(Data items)
*****

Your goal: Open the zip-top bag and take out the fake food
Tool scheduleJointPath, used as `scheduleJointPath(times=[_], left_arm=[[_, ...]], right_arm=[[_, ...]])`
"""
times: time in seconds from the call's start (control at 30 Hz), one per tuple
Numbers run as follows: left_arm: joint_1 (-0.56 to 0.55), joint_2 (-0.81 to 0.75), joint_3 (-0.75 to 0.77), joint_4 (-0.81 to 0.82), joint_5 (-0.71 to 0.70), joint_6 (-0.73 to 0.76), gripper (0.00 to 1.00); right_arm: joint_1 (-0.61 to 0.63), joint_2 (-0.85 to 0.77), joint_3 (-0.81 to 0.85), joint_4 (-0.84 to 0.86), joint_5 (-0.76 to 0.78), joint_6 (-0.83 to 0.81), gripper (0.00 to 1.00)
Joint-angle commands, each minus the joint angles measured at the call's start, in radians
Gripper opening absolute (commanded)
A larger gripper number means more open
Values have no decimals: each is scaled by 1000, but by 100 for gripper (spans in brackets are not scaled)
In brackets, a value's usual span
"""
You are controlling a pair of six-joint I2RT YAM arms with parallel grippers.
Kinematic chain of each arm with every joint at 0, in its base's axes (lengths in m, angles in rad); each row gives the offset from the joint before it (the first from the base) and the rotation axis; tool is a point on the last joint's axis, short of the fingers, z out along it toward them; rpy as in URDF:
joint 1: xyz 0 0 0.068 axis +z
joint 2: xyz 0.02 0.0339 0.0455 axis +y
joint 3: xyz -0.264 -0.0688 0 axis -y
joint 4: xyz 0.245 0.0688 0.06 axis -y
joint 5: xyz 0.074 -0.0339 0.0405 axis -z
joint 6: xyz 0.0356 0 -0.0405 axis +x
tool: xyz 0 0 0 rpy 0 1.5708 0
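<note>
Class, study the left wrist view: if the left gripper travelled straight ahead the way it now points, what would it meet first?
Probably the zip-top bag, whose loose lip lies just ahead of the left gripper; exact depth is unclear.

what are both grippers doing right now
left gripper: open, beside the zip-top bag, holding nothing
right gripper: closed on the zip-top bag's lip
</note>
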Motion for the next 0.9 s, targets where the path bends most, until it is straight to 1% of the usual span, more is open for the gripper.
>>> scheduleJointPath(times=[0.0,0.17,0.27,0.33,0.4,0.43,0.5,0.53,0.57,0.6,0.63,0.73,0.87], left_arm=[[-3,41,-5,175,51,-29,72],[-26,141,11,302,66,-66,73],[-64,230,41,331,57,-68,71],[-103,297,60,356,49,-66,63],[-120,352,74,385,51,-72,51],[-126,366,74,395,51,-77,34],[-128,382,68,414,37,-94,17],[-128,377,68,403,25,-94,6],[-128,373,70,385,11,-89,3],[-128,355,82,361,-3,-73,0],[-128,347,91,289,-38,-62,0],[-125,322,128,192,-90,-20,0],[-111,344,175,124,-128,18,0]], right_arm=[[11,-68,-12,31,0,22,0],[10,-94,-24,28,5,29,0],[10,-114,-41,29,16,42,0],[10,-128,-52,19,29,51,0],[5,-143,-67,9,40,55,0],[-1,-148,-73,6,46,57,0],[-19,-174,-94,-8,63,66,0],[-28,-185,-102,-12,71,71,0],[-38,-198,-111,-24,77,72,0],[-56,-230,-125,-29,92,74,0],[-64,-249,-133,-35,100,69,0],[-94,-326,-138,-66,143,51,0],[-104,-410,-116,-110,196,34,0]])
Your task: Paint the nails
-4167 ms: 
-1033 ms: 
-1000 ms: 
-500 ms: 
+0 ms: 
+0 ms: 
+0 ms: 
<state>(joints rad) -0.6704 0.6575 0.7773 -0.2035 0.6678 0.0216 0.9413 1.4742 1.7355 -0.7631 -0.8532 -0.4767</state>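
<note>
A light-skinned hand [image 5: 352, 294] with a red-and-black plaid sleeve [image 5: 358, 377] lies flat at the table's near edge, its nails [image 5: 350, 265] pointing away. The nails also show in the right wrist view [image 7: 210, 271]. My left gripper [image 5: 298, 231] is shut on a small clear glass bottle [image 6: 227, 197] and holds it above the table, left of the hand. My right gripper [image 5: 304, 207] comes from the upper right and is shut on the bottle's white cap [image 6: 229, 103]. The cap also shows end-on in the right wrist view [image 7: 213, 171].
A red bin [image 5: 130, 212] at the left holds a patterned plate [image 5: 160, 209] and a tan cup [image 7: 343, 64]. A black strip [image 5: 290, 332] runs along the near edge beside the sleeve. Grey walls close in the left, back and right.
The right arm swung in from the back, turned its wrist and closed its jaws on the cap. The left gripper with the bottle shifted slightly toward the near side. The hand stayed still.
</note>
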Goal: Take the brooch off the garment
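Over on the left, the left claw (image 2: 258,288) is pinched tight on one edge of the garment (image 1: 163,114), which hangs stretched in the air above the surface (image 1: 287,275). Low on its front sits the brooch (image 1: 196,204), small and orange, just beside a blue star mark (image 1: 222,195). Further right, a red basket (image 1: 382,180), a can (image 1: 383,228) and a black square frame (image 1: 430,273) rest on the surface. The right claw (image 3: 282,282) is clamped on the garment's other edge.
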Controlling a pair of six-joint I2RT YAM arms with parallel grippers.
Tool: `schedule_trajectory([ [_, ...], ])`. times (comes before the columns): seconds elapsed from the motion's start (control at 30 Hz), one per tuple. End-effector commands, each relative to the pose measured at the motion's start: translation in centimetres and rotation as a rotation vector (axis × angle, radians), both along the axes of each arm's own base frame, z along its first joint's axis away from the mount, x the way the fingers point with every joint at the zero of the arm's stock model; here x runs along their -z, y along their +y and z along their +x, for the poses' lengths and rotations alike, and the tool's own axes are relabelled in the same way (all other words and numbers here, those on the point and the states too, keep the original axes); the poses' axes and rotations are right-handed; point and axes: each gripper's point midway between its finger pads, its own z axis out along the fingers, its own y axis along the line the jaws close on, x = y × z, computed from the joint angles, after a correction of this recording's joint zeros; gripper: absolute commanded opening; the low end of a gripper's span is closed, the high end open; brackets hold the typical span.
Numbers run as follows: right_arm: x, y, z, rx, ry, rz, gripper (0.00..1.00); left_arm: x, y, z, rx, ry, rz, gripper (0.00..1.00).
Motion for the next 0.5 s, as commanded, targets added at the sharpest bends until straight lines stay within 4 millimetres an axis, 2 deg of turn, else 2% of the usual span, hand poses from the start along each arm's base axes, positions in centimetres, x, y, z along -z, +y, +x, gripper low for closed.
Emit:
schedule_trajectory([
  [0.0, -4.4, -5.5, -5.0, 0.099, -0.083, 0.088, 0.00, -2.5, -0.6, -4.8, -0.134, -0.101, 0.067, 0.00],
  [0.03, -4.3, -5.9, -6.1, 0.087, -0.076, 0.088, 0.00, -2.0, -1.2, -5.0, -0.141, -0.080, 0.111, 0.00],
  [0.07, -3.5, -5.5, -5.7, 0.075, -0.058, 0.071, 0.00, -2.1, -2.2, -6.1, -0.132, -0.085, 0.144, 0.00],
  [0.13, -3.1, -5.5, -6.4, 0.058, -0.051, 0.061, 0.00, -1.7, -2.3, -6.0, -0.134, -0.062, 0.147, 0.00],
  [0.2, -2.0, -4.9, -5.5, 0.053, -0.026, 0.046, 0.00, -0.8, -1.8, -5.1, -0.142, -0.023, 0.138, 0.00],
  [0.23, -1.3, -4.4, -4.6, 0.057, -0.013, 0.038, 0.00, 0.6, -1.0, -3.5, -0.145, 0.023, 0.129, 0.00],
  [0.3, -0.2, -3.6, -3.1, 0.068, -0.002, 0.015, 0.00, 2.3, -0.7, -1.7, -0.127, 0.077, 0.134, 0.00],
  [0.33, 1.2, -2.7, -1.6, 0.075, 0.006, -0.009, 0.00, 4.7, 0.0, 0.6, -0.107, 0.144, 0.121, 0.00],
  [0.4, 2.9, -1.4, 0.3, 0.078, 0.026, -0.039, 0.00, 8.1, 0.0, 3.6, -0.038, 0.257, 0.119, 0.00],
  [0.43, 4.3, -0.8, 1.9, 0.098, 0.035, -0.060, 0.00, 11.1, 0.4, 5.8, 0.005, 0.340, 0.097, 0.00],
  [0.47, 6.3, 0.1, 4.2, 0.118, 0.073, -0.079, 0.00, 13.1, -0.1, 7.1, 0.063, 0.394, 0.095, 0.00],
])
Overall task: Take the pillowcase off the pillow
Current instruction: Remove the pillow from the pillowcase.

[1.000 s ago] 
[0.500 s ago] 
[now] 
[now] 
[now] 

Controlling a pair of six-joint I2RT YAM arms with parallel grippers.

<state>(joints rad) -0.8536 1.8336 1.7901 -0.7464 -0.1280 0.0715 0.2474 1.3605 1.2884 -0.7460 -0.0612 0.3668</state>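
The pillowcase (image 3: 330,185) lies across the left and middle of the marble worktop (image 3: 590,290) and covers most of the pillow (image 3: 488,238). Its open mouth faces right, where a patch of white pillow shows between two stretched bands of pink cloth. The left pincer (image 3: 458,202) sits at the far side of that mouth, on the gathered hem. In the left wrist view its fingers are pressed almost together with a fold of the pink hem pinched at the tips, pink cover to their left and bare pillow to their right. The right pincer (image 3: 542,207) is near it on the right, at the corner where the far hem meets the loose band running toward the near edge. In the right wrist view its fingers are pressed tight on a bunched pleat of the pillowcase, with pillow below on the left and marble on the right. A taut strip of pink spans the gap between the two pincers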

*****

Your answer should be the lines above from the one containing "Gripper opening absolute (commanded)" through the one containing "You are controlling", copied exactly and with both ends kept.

Gripper opening absolute (commanded)
A larger gripper number means more open
Values have no decimals: each is scaled by 1000, but by 100 for gripper (spans in brackets are not scaled)
In brackets, a value's usual span
"""
You are controlling a pair of six-joint I2RT YAM arms with parallel grippers.

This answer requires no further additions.